Para Alexandre, a cidade representa o humano, agora que a maioria da humanidade vive em meios urbanos. E representa um modo de vida caracterizado pela mudança rápida e caótica. É essa necessidade de crescimento incontrolado, sem reflexão, que ele quer questionar. "É uma lógica de crescimento comparável à de uma célula cancerígena".

Há um modo de vida cada vez mais uniforme, semelhante de cidade para cidade para cidade, independentemente do país ou da civilização em que se situe. "Interessa-me esse fenómeno de sermos tão diferentes culturalmente, mas estarmos a viver em sítios tão iguais. As cidades do mundo, em conjunto, são como um país. Podemos vê-las como um arquipélago".

No entanto, é nas cidades que o graffiti sempre floresce. E toda a arte de rua. "É como uma erva daninha no asfalto. Existe sempre." É a arte da cidade. Comum a todas, internacional. "Não faz sentido dizer que o graffiti é importado da América, que não tem tradição portuguesa. Nasceu aqui ao mesmo tempo que noutras cidades".

Hoje, aliás, Lisboa é considerada uma das capitais do graffiti. Pelas suas zonas degradadas, pela mistura de tecidos urbanos, mas também pela tolerância das autoridades, tem a fama que um dia pertenceu a Barcelona.

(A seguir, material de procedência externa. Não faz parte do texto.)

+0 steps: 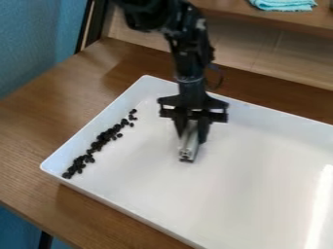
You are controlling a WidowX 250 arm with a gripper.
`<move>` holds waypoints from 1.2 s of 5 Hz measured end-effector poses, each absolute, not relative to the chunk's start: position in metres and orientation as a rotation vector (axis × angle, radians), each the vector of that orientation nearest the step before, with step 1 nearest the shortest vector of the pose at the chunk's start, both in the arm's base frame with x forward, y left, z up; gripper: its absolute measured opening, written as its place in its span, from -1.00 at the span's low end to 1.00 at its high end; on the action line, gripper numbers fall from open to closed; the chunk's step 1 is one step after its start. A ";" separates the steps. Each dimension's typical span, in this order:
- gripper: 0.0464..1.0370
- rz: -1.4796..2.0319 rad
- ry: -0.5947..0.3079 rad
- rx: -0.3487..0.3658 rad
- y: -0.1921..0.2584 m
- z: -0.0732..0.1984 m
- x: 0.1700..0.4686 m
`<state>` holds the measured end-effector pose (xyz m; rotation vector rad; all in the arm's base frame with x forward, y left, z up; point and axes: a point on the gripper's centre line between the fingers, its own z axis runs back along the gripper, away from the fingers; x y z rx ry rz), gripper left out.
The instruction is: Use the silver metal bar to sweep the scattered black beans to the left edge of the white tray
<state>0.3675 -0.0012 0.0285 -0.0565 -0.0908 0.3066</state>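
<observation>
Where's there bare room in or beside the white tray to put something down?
The widest bare patch is in the white tray, from the gripper to the near rim and rightward. The brown table is free left of the tray. It's crowded along the dark pellets and around the silver piece between the gripper's fingers.

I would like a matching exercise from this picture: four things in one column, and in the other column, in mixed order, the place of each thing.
Things:
1. small dark pieces
2. silvery object
3. turquoise cloth
4. white tray

Places:
A. at the top edge of the view, towards its right
B. on the brown wooden table
C. between the fingers of the gripper
D. in a loose, slanting row along the tray's left side, as the camera sees it

Right pairs: 1-D, 2-C, 3-A, 4-B
</observation>
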 end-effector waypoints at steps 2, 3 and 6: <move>-0.28 0.379 -0.060 -0.069 0.053 0.032 0.333; -0.28 0.386 -0.064 -0.078 0.074 0.034 0.317; -0.28 0.341 -0.071 -0.158 0.067 0.048 0.305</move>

Tal como sucedeu na cidade catalã, também aqui, lembra Alexandre, a arte de rua pode atrair turistas e dinheiro.

É uma arte de massas, destinada a ser compreendida e ter impacto em toda a gente, ao contrário do que acontece com o graffiti num sentido estrito. Nos códigos e na exclusividade das pequenas crews de grafiteiros, Alexandre encontra aliás semelhanças com o mundo da arte contemporânea. "Funciona da mesma maneira. É um trabalho muito conceptual, feito num círculo fechado, para uma minoria de pessoas que o conseguem compreender".

No graffiti, as peças são feitas na rua, mas dirigem-se aos elementos do grupo, ou de grupos rivais. A maioria das pessoas não as entende, e ainda bem. O mesmo que se passa com a arte conceptual contemporânea, pensa Alexandre. Por isso não quer estar num lugar, nem no outro. Quer fazer arte de rua, para todos. "Até talvez nem lhe chame arte". Talvez nem o faça na rua, mas para museus, exposições e colecções particulares. Pouco importa. Não muda o espírito nem o objectivo: fazer as pessoas verem a cidade e verem-se a si próprias. Alexandre acredita nisso: que quando tiver feito explodir rostos por todo o lado, ser-nos-á impossível desviar os olhos.